The timestamp converter translates between different machine-readable and human-readable time representations. It handles Unix timestamps in both seconds and milliseconds, ISO 8601 strings, and common date formats parsed by the browser.

Supported input

  • 10-digit integer → treated as Unix seconds (standard Unix timestamp)
  • 13-digit integer → treated as Unix milliseconds (JavaScript Date.now() format)
  • ISO 8601 string → parsed by the browser date parser, for example 2026-05-29T14:32:07Z or 2026-05-29 14:32:07+08:00
  • Common date string → parsed by the browser, for example May 29 2026 or 2026-05-29

Output

For each valid input, the tool displays:

  • Unix seconds (raw integer)
  • Unix milliseconds (raw integer)
  • ISO 8601 (UTC)
  • UTC (human-readable)
  • Local time (in your browser's current time zone)

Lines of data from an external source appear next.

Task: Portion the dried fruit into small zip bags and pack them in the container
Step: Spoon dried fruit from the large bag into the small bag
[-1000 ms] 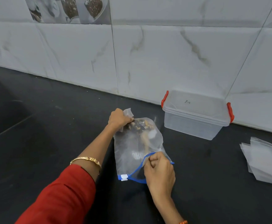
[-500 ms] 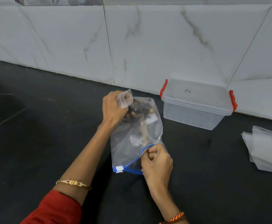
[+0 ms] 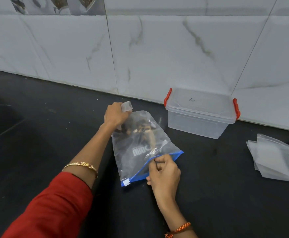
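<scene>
A large clear zip bag [image 3: 138, 150] with a blue zip strip lies on the black counter, its mouth towards me. Dark and tan dried fruit [image 3: 136, 128] is bunched at its far end. My left hand [image 3: 115, 115] grips that far corner of the bag. My right hand [image 3: 164, 174] pinches the upper lip of the mouth by the blue strip. A clear plastic container [image 3: 200, 115] with red latches and its lid on stands behind the bag near the wall. A pile of small empty zip bags [image 3: 272, 157] lies flat at the right.
The black counter [image 3: 54, 134] runs to a white marble-tiled wall [image 3: 157, 48] at the back. A seam in the counter slants across its left part.
The bag's mouth has swung and spread out to the right under my right hand. My left hand keeps its grip on the far corner. The camera view has shifted.
</scene>
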Tool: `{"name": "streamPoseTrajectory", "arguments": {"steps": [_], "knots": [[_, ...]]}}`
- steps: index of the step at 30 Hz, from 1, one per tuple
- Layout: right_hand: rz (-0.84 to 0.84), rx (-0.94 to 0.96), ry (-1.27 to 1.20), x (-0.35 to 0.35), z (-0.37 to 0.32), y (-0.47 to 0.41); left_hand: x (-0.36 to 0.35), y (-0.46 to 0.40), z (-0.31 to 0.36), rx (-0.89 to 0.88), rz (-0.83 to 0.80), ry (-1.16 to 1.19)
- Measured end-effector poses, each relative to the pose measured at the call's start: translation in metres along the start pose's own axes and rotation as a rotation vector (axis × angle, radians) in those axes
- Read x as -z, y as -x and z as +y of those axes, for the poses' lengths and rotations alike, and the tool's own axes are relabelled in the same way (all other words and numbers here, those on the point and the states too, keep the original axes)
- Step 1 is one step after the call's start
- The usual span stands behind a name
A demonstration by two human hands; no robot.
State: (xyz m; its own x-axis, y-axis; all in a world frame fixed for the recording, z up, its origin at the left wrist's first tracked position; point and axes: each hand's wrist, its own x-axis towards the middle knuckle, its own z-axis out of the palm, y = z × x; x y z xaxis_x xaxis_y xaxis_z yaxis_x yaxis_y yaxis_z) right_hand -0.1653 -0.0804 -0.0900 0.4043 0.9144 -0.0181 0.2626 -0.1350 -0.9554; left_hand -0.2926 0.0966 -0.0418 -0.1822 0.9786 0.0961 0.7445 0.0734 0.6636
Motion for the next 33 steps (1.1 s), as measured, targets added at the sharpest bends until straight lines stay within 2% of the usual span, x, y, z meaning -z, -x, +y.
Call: {"name": "streamPoseTrajectory", "arguments": {"steps": [4, 6, 8, 10, 12, 13, 16, 19, 21, 23, 25, 27, 30, 32, 33], "knots": [[0.051, 0.041, 0.039, -0.003, 0.002, -0.001, -0.013, -0.004, 0.011, 0.048, -0.161, -0.008], [0.068, 0.051, 0.054, -0.004, 0.004, -0.002, -0.020, -0.004, 0.013, 0.010, -0.195, -0.014], [0.071, 0.054, 0.067, -0.006, 0.006, -0.004, -0.023, 0.000, 0.012, -0.098, -0.165, 0.104], [0.064, 0.042, 0.076, -0.007, 0.008, -0.005, -0.022, 0.013, 0.010, -0.204, -0.166, 0.344], [0.071, 0.027, 0.071, -0.005, 0.007, -0.007, -0.018, 0.023, 0.006, -0.232, -0.169, 0.502], [0.074, 0.022, 0.064, -0.005, 0.008, -0.008, -0.016, 0.022, 0.003, -0.202, -0.142, 0.508], [0.080, 0.009, 0.037, -0.004, 0.006, -0.007, -0.008, 0.015, 0.000, -0.191, -0.011, 0.367], [0.075, 0.013, 0.027, -0.004, 0.005, -0.007, 0.002, 0.017, 0.006, -0.158, 0.102, 0.034], [0.085, 0.034, 0.033, -0.004, 0.004, -0.005, 0.009, 0.021, 0.002, -0.041, 0.127, -0.157], [0.100, 0.052, 0.052, -0.004, 0.004, -0.005, 0.012, 0.022, -0.012, 0.129, 0.088, -0.224], [0.102, 0.055, 0.071, -0.005, 0.004, -0.005, 0.012, 0.026, -0.027, 0.263, 0.031, -0.142], [0.087, 0.051, 0.076, -0.004, 0.003, -0.006, 0.010, 0.027, -0.034, 0.313, 0.019, 0.052], [0.049, 0.027, 0.095, -0.001, 0.004, -0.006, 0.012, 0.033, -0.027, 0.116, 0.054, 0.414], [0.041, 0.016, 0.088, 0.001, 0.003, -0.008, 0.017, 0.035, -0.019, -0.024, 0.027, 0.496], [0.040, 0.016, 0.084, 0.001, 0.003, -0.010, 0.017, 0.033, -0.019, -0.025, 0.026, 0.471]]}}
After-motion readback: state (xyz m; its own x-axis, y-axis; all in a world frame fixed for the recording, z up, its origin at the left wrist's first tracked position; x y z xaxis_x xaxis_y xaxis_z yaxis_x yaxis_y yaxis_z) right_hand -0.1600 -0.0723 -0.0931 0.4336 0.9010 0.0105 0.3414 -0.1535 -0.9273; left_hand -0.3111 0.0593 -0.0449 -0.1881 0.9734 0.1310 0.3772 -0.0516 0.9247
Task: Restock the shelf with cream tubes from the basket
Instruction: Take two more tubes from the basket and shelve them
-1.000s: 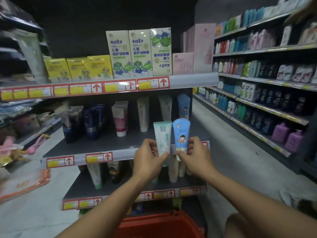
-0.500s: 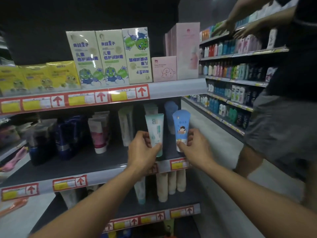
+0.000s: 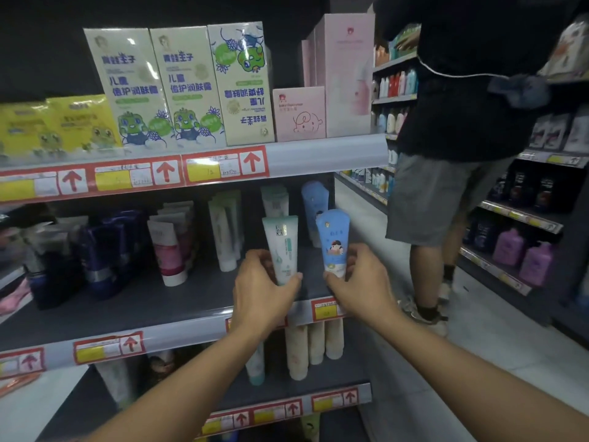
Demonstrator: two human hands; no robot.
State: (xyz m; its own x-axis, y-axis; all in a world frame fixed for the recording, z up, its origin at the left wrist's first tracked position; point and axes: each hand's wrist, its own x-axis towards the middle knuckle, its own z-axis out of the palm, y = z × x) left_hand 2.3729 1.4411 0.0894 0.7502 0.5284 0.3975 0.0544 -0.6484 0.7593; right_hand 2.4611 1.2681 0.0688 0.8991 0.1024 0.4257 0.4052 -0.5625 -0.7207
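Tubes have risen to the middle shelf (image 3: 178, 309) since a second ago; your left hand (image 3: 261, 293) grips the green tube (image 3: 282, 250), right hand (image 3: 358, 287) the blue tube (image 3: 333, 242); placing comes next.

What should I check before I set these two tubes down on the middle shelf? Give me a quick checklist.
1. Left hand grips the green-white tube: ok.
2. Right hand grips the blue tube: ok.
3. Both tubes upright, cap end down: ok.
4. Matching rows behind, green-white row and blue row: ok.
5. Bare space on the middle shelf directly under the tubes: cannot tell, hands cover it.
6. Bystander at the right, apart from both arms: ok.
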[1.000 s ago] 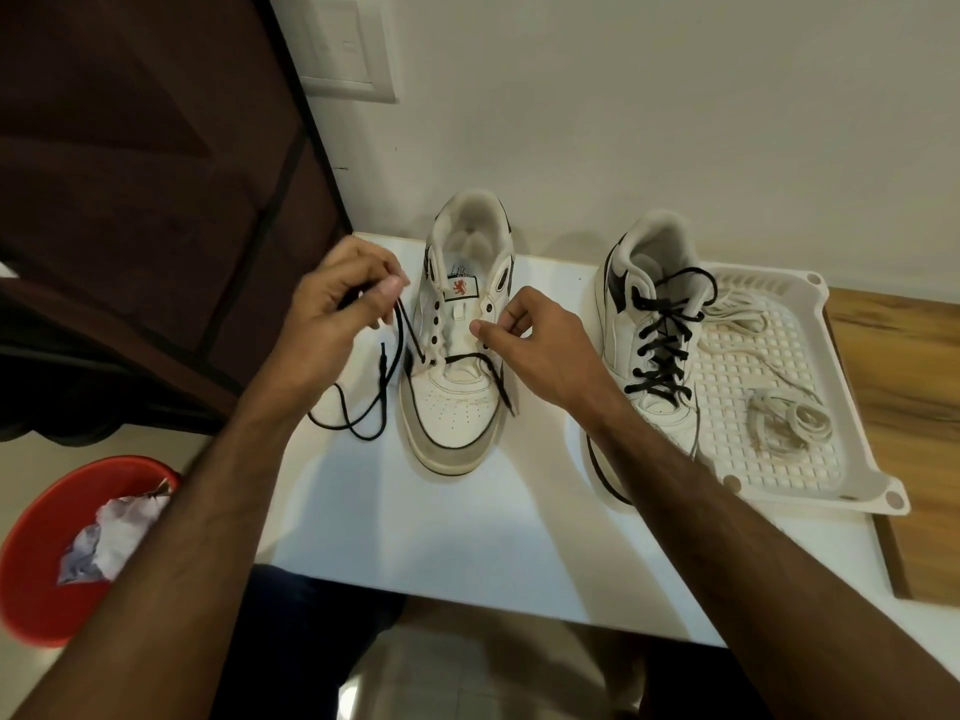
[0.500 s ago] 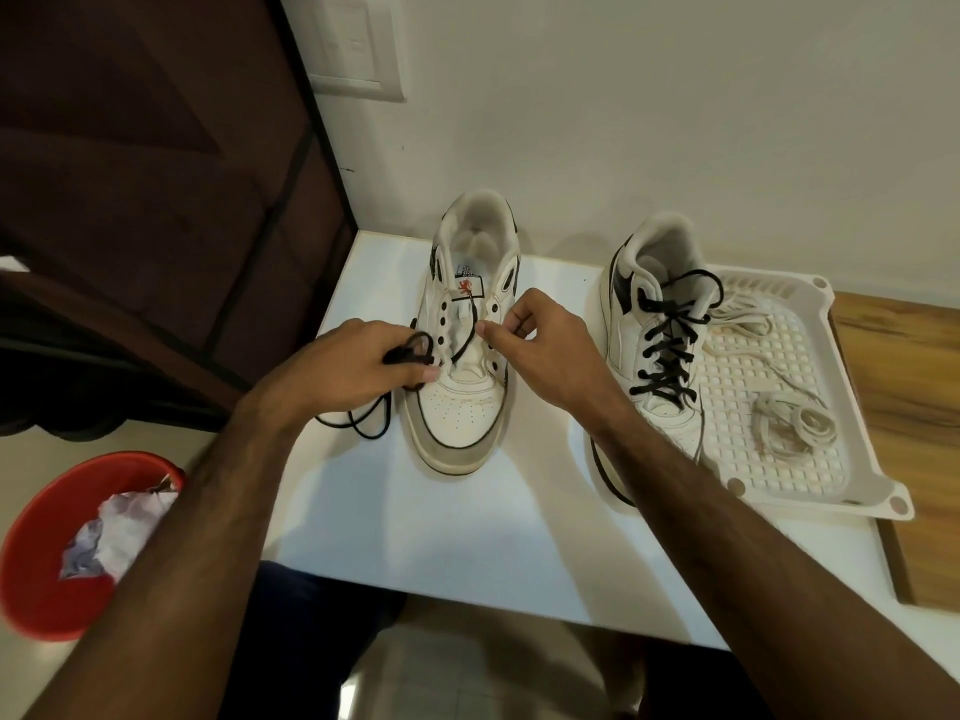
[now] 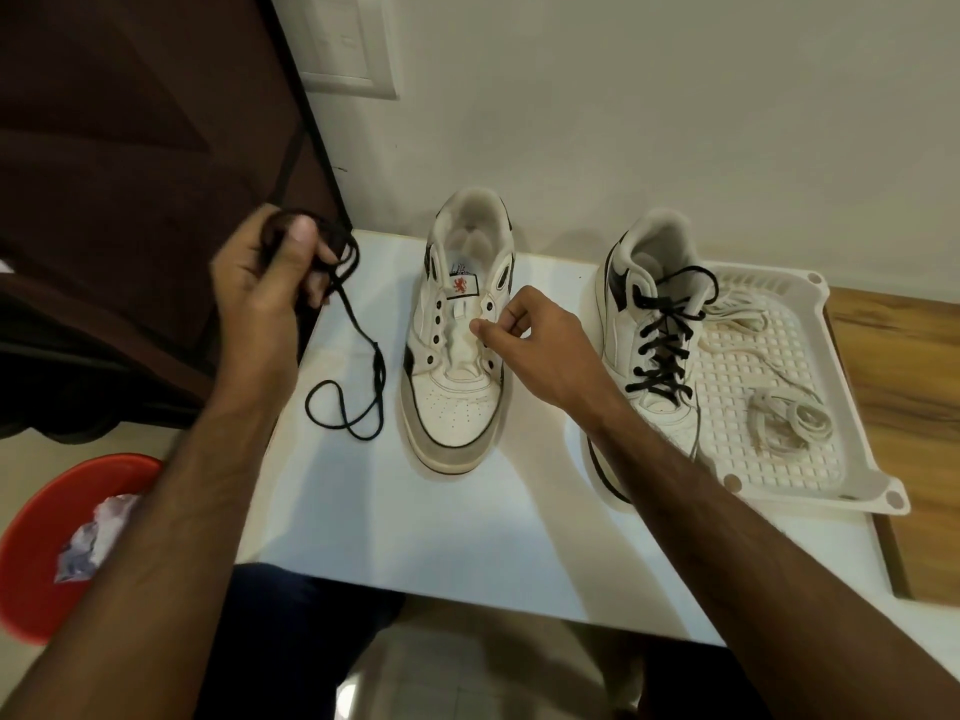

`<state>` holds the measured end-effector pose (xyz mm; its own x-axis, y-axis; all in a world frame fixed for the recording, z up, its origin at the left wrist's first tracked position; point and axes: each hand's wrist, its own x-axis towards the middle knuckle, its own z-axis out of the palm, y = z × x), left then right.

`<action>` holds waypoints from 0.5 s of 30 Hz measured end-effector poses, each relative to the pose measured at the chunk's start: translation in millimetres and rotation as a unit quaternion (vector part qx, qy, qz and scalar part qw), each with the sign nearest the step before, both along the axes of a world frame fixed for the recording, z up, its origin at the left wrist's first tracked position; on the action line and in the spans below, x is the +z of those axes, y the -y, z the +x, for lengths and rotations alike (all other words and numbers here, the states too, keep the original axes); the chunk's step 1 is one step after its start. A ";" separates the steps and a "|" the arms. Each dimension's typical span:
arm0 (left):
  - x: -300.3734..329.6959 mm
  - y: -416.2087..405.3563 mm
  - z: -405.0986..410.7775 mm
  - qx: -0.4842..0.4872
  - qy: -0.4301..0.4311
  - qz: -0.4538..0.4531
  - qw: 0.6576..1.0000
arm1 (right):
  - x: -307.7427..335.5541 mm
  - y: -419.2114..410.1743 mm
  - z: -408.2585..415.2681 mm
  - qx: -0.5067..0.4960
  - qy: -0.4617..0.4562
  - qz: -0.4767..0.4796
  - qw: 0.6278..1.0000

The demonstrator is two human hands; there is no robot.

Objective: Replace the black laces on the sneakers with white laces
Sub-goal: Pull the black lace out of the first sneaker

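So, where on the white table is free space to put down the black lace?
The near strip of the white table, in front of both sneakers, is bare. Smaller gap: between unlaced sneaker and laced sneaker, under the right hand. The tray side is crowded.

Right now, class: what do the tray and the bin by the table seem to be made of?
White tray: probably moulded plastic, matte, given its grid floor and rounded corner lugs. Red bin: likely smooth plastic with a slight sheen, though only part of it shows.
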<state>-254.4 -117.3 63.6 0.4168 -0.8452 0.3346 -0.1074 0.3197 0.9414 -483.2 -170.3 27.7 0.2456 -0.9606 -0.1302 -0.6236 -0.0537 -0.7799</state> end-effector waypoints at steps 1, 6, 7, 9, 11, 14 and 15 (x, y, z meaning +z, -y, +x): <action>-3.9 0.3 -1.5 -0.015 0.037 0.036 0.999 | -0.2 0.0 0.3 0.001 0.002 0.000 1.000; -15.4 1.2 -14.3 -0.138 0.163 0.153 0.965 | -1.4 -4.0 1.3 0.002 0.009 -0.032 0.999; -15.6 -0.6 -15.4 -0.150 0.193 0.159 0.957 | -1.4 -5.9 2.0 0.003 0.010 -0.056 0.998; -12.7 -4.4 -13.0 -0.152 0.281 0.168 0.932 | 3.6 -11.2 6.3 0.014 0.015 -0.110 0.994; -9.7 -7.3 -6.8 -0.139 0.400 0.201 0.883 | 10.6 -17.7 10.3 0.038 0.035 -0.134 0.990; -15.9 -14.6 4.9 -0.104 0.515 0.264 0.809 | 17.5 -27.6 10.6 0.069 0.052 -0.119 0.989; -20.7 -17.2 8.7 -0.091 0.508 0.276 0.811 | 17.6 -30.0 8.9 0.076 0.055 -0.109 0.990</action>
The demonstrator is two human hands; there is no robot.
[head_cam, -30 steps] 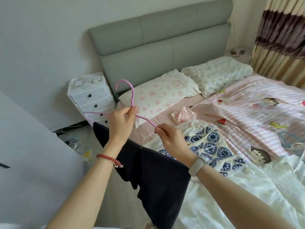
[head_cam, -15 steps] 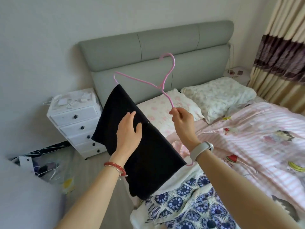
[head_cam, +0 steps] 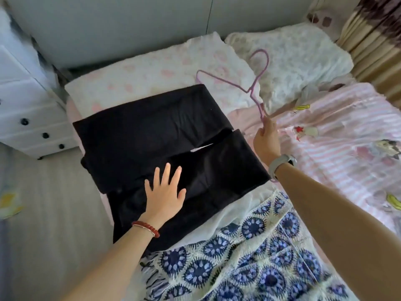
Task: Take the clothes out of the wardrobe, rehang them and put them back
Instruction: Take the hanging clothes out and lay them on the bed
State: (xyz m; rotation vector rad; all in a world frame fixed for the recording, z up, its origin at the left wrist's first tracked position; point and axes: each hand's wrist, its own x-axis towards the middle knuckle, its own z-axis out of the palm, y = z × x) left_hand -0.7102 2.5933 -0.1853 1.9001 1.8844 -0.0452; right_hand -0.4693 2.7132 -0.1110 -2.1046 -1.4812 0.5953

Each row has a copy button.

Step-by-step use

  1. Paste or type a timestamp or date into the input field
  2. The conversion runs automatically as you type
  3. Review the output in all five formats
  4. Click the copy button next to the format you need
  5. Paste the copied value into your log, ticket, documentation, or script

Data handling and processing behavior

Conversion is designed to happen in your browser using the built-in JavaScript Date object. Avoid entering sensitive timestamp values unless you have reviewed the current public implementation.

The local time output depends on your browser and system time zone settings. UTC and ISO output are stable and do not depend on the local device.

Limits

  • Very unusual date strings may not parse consistently across browsers. When precision matters, use a Unix timestamp (seconds or milliseconds) or an ISO 8601 string.
  • The browser date parser does not support all international date formats. If a date string fails to parse, try converting it to ISO 8601 first.
  • Dates before 1970 or after approximately the year 275,760 may not convert correctly in all browsers because they exceed the range of JavaScript's internal date representation.

Common errors

Input is read as the wrong unit

A 10-digit timestamp is seconds. A 13-digit timestamp is milliseconds. If your result looks like a date in 1970 or in the year 55,000, the unit is wrong. Check the digit count and adjust accordingly.

Ambiguous date strings parse differently by locale

A string like 05/06/2026 could mean May 6 or June 5 depending on whether the system locale is US or European. Always use ISO 8601 (YYYY-MM-DD) when sharing timestamp values to avoid this ambiguity.

Time zone confusion

Local time changes depending on where you are. When comparing logs from servers in different time zones, always anchor to UTC first, then convert to the relevant local time zone.